見出し画像

MBTIじゃない、俺を見ろ

 MBTI。気づくと4文字のアルファベットの組み合わせが世を席巻していた。特に同世代の間では常識のようになっているらしい。組み合わせごとの相性なんかもあるとかで、SNSのプロフィールに生まれた年や出身と一緒に並ぶほどの覇権を握っているようだ。一方、信ぴょう性がないとか本来のものとは別物が流行っているとかそういう話も聞く。

 カテゴライズされると己の性質に分かりやすく理由がつくから安心できるのではないか、と思う。
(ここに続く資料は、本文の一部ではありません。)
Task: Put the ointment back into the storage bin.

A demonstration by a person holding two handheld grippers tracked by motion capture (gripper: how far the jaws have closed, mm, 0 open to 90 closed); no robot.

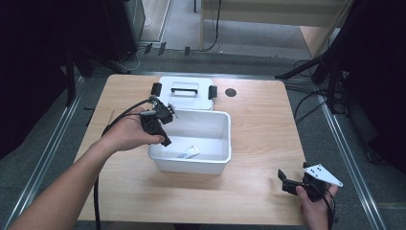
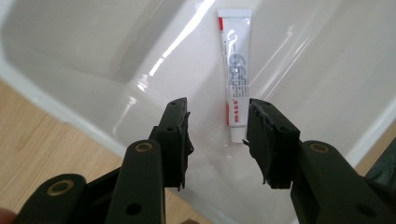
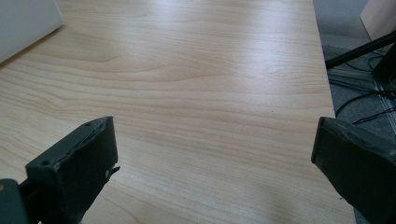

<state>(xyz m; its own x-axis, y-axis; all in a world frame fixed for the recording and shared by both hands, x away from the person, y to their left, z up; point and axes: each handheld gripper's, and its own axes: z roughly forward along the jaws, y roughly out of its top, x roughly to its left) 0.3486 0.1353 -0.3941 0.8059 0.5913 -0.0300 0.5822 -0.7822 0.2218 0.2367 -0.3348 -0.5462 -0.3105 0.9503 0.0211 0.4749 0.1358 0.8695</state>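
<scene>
My left gripper (image 1: 162, 125) hangs over the near-left corner of the white plastic bin (image 1: 229, 139), pointing down into it. Its jaws are spread a bit w/ nothing between the pads. In the left gripper view the tube of ointment (image 2: 237, 70) lies flat on the bin floor (image 2: 154, 42), beyond and below the jaw tips, not touching them. So the tube is in the bin, loose, cap end towards me and crimped end away. From the high view it sits near the front wall, roughly mid-width (image 1: 189, 153).

Step in hand, as I read it: drop-off of the tube into the bin looks done and I'm at the let-go/clear-out stage. Can't rule out it's the start of a pick instead, but the gap btw jaws and tube fits a release better.

My right gripper (image 1: 298, 184) rests at the near-right corner of the wooden table (image 1: 268, 124), well apart from the bin, jaws spread wide, holding nothing. The right gripper view shows bare wood btw them and a corner of the bin top-left (image 3: 25, 21).

The lid (image 1: 186, 91), w/ handle and black clips, lies flat on the table just behind the bin, touching or nearly touching its back rim.

Next move prob: lift the left gripper clear of the rim w/o clipping the wall, then go for the lid. That needs a grip on the handle or an edge, likely both grippers, and lining it up square over the bin before pressing down.
</scene>
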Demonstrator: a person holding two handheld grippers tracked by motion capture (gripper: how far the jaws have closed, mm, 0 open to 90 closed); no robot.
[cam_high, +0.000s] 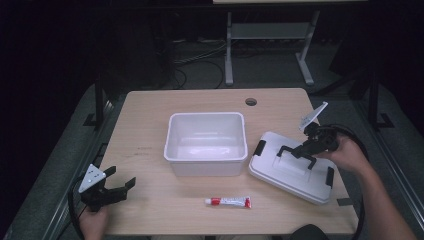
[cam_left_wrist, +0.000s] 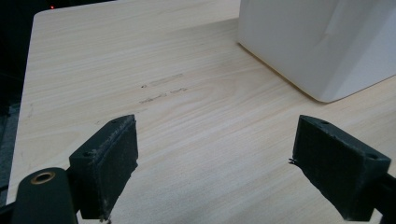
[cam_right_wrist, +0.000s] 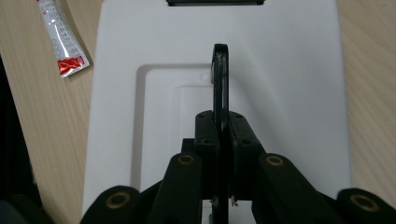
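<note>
- Two grippers are at work: the right gripper (cam_right_wrist: 220, 140) has its jaws clamped on the black handle (cam_right_wrist: 220, 79) of the white lid (cam_high: 292, 167), which lies flat on the table (cam_high: 150, 135) just right of the empty white box (cam_high: 206, 142).
- Left gripper (cam_high: 120, 187) rests near the table's front left corner, jaws wide apart, holding nothing.
- One small tube (cam_high: 228, 201) lies in front of the box.
- Likely step: lifting the lid; next it needs raising level and centring over the box.

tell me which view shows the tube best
The high view: the whole tube lies flat on the table in front of the bin. The right gripper view catches only its red end at the frame's top left, beside the lid.
</note>
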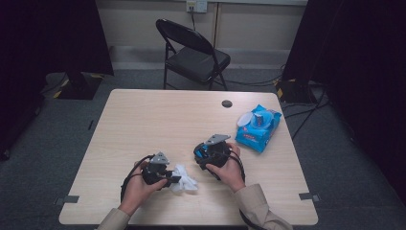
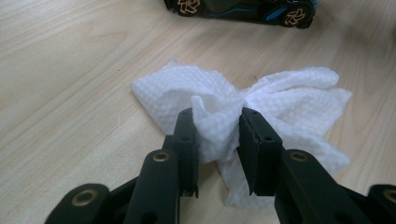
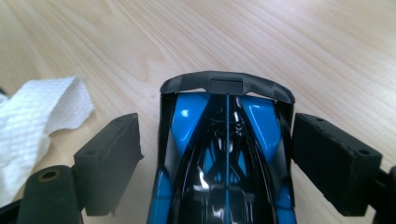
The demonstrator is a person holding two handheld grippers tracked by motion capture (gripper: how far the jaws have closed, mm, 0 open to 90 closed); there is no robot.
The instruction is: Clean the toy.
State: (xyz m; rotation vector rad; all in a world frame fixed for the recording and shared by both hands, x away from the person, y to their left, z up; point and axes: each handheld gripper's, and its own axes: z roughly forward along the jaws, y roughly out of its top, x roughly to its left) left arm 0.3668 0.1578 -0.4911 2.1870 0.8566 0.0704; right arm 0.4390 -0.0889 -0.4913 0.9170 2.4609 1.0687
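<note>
A person's two sleeved forearms are entering from the table's near edge, each hand wrapped around a black gripper. At about 7 o'clock on the table, the left hand (image 1: 136, 187) is angling the left gripper (image 1: 173, 180) toward 3 o'clock, low over the wood; its jaws are clenching a crumpled white wipe (image 2: 233, 105), whose bunched middle is pinched between the pads while its loose corners are spreading flat on the table. At about 5 o'clock, just beside the wipe, the right hand (image 1: 230, 168) is cupping the right gripper (image 1: 200, 155), pointing it toward 9 o'clock. Its jaws are standing released on either side of a blue and black toy car (image 3: 226, 154); the left pad is showing clear wood between itself and the car's flank, while the right pad is sitting very close to the car's edge, and contact there cannot be told. The car is resting on the table (image 1: 143, 120), nose away from that gripper.

The surface is pale wood grain. A blue wipes packet (image 1: 258, 127) with its lid flipped up is lying at 2 o'clock, and a small dark round disc (image 1: 227, 103) is sitting at 1 o'clock. Beyond the far edge, a black folding chair (image 1: 194, 55) is standing on grey carpet, with dark curtains hanging at both sides and cables trailing across the floor (image 1: 325, 201) at right.
</note>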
それに、同じように他人もわかりやすくカテゴライズされることでジャッジしやすくなる。人との関わりがシンプルになるのがメリットなのかなと、横目で見ながら考える。

 知ったことか。何がMBTIだ。おれをみろ。そんなアルファベット10なん種類に、全人類がカテゴライズされてたまるかよ。

 自分は論理より感情優先だなとか、アドバイスより共感がほしいんだなとか、小さな出来事や経験の中から自分のかけらを拾い集めて解像度を上げていくことは、人生のタスクであり楽しみであるような気がする。その理由の大半を、MBTIだの性格診断だのにもっていかれるなんて興が覚める。
 「わたしはINFPだからこうなんだよね」じゃなくて、「わたし小さい頃こういう経験があって〜」とか「昔付き合ってた恋人がこうでね」とか、そういうミクロな体験をもとに話をしよう。あなたやわたしの性質が、どれだけ一般化できるかなんて気にせず、唯一無二の特別なこととして、あなたの人生や心や頭の中の話がしたい。シンプルなんかじゃなくていい、おもいきり時間をかけて、泥臭く、時に遠回りもしながら、たくさん考えて話をしよう。ドラマティックでもなんでもない自分の人生を、せめて自分だけは凡化せずに読み尽くして味わい尽くしていこう。その過程自体が、わたしにとってはわかり合うという結末よりもずっとずっと魅力的だ。
 わたしは、あなたの話が聞きたいよ。